In the 1991 movie Perfectly Normal, a quiet, opera-loving Italian-Canadian named Renzo works in a beer factory by day and drives his father’s cab by night. For fun, he plays goal for a hockey team. One night he picks up Alonzo Turner, chef and entrepreneur, as a cab fare, and subsequently the two enter into a business arrangement. Alonzo opens a theme restaurant: servers dress as opera characters, and Renzo, in drag, sings the role of Bellini’s Norma in a quavering falsetto. Renzo rushes from rink to stage, shedding goalie pads for Druid gear. Two kinds of performance overlap in Perfectly Normal: athletic and operatic. This film has no specifically gay content, but the collision of unlikely spheres of cultural activity is campy and comic. Hockey may just be opera on ice. Opera, like hockey, requires highly skilled physical feats executed on demand in front of attentive, ticket-buying audiences in large venues. Opera, like hockey, is a form of performed theatre, with star turns, teamwork, rehearsals, curtain calls.
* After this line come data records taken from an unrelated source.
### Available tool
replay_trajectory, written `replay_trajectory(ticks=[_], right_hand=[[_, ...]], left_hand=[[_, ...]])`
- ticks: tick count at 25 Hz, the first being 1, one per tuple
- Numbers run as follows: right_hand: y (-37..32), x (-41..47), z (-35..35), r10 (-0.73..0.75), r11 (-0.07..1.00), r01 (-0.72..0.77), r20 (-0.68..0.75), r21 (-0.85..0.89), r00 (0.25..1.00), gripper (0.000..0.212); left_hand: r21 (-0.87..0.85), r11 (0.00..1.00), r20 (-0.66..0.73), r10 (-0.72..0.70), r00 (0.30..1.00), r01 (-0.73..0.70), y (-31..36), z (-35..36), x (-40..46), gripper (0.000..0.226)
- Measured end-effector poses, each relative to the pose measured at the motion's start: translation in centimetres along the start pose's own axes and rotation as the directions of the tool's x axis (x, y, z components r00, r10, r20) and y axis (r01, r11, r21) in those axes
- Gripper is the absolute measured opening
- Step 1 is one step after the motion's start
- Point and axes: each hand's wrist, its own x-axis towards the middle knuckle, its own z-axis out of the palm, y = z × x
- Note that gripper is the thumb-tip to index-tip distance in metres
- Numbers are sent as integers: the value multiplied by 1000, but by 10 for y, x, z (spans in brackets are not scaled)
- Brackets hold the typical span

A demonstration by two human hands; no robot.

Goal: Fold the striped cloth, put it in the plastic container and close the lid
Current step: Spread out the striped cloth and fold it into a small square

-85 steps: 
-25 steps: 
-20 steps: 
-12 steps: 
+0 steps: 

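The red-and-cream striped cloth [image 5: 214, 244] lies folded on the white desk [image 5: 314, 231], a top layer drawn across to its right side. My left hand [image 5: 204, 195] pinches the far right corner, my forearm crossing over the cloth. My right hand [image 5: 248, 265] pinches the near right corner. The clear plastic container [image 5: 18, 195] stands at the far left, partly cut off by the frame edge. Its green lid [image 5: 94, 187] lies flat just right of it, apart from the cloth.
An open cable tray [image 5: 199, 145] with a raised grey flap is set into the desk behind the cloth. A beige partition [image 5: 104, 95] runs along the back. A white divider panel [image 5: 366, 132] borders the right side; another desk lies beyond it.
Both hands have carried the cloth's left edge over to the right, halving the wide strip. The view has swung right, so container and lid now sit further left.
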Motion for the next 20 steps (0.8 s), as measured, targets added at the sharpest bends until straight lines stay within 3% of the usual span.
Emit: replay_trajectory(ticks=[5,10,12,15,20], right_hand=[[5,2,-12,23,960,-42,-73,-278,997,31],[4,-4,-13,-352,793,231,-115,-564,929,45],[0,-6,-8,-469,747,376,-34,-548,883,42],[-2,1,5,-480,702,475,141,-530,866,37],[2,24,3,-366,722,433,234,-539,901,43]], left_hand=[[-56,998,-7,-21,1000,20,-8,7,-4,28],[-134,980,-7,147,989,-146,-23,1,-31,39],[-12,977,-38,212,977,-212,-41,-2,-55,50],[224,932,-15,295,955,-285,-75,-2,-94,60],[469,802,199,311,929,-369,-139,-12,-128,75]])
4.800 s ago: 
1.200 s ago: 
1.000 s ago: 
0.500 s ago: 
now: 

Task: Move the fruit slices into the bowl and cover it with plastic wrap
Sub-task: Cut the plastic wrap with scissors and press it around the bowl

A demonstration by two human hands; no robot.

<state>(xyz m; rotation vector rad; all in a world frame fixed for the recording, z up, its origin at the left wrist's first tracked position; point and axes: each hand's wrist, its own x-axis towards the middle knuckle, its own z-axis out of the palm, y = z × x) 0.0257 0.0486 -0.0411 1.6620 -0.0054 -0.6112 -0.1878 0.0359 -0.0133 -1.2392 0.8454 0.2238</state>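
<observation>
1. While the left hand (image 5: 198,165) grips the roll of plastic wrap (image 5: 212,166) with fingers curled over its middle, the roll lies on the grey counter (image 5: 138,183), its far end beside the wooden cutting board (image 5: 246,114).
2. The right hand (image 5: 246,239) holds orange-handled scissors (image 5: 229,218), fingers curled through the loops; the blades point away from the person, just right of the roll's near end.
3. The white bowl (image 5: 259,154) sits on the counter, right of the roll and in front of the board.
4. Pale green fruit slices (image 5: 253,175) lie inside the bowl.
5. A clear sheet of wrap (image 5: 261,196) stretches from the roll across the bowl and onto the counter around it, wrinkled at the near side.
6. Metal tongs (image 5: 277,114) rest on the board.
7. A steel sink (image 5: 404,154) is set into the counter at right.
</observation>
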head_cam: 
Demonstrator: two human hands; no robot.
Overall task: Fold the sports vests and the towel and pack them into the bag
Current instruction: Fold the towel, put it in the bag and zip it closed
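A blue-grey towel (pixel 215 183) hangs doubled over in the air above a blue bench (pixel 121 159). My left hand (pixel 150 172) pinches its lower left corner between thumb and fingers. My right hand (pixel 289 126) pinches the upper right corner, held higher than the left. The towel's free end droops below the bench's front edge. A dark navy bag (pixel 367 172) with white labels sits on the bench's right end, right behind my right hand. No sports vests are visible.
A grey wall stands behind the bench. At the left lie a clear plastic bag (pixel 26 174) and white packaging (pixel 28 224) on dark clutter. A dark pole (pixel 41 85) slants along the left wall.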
Opera, like hockey, inspires in its fans Herculean labours of statistical memory: debut season, best repertory, highest high notes, nights of unforgettable excellence, grandiosity. Nevertheless, similarities between hockey and opera should not screen the enormous differences between these undertakings, especially their encoding of gender stereotypes. Hockey is “rough-and-tumble”; opera is “effeminate.” To speak of “queer” opera may seem redundant to hockey-sweater-wearing Canadians. At the end of the day, a locker room is not a green room; Siegfried’s sword is not a hockey stick.